**Task to complete**
Output the lines from the one holding "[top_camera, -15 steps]" to the end of the entries that follow, exactly and only those, minus any pictures.

(Dataset records)

..............................

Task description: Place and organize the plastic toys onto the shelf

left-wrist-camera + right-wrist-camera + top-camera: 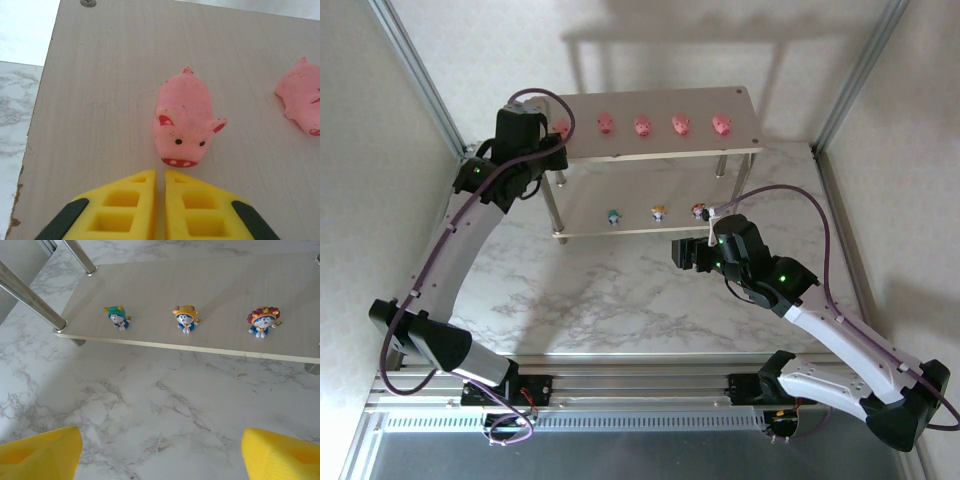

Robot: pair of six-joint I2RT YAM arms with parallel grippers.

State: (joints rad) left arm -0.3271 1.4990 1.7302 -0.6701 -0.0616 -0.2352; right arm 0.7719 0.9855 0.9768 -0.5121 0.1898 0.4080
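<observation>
The shelf (745, 142) stands at the far side of the table (620, 300), and all the toys I can count are on it. Five pigs (642, 126) make a row on the upper board (100, 100). Three figurines stand on the lower board (210, 285): a teal one (118, 317), a yellow one (185, 317) and a red one (263, 321).

The left gripper (160, 172) is over the left end of the upper board. Its two yellow fingers (125, 200) are pressed together with nothing between them. Just beyond the tips, not touching as far as I can see, lies the leftmost pig (184, 125). Its snout looks toward the fingers and its tail away, so its long axis is almost in one line with the gripper. The next pig (300, 95) lies apart from it to the right.

The right gripper (160, 432) hangs above the bare table on the near side of the lower board. It is spread wide and holds nothing; the figurines are beyond it, well apart.

I judge the left arm is the nearer one for any work with the pigs. To take this pig it must first open, and then it would close across the width of the body. The placing seems nearly done; perhaps only straightening is left.
</observation>
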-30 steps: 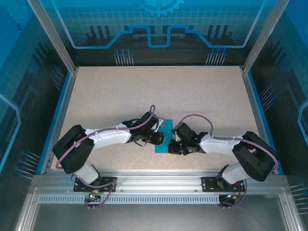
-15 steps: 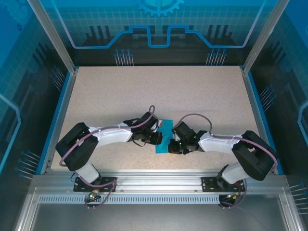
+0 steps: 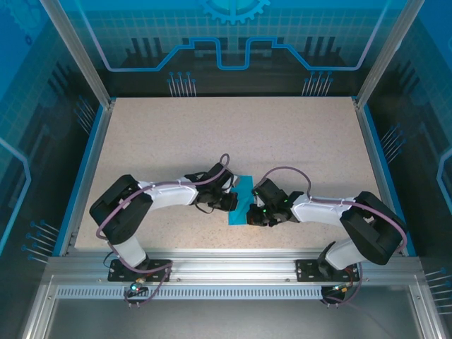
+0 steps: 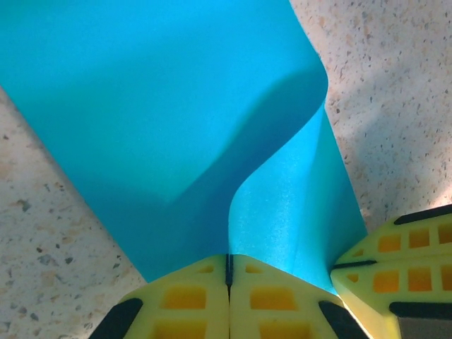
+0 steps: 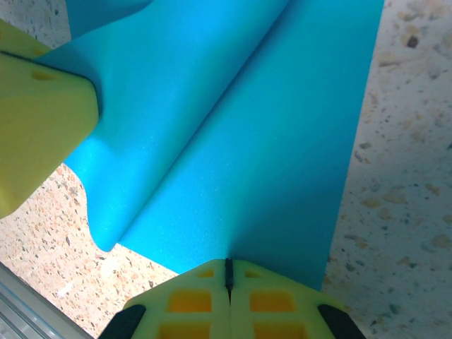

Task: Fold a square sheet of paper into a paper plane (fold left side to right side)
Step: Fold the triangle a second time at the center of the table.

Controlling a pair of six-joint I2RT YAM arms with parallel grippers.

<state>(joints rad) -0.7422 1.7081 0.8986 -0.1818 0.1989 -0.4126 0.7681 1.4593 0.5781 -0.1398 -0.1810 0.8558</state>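
Left elbow (image 3: 127, 208) has swung inward, its left gripper (image 4: 227, 265) clamped on a lifted flap (image 4: 282, 205) of the square sheet of paper (image 4: 141, 106) between it and the closed right gripper (image 5: 227, 268), where slipping could skew the crease.

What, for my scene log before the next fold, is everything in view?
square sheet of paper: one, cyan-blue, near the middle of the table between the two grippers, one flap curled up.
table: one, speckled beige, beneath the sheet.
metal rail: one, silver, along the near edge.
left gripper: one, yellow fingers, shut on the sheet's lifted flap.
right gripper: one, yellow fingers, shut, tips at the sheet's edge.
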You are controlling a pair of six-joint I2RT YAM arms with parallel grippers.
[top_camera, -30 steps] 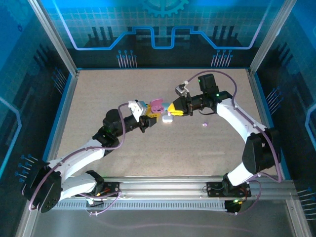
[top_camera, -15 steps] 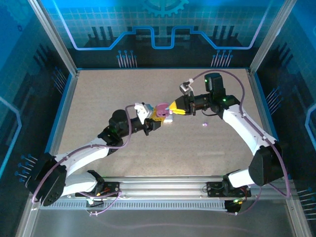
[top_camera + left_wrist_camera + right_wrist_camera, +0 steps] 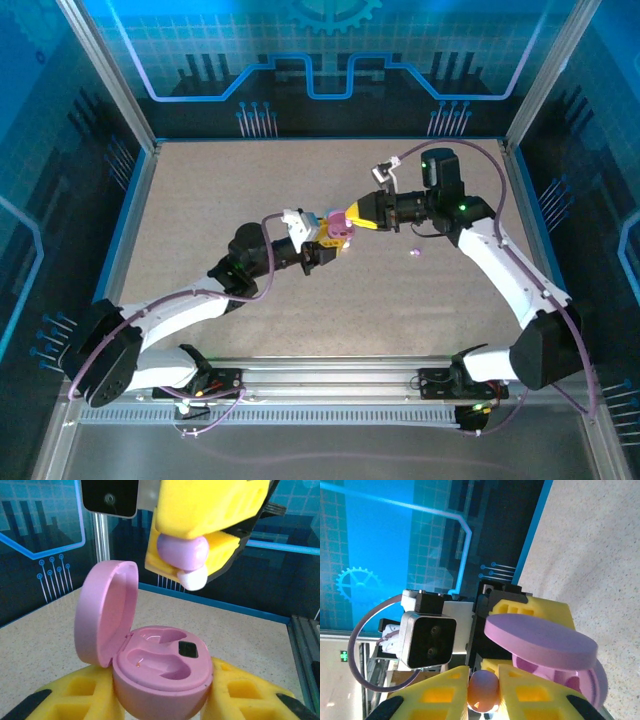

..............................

**Result**
[top_camera, -15 steps] 
[top_camera + left_wrist_camera + right_wrist_camera, +0 steps] 

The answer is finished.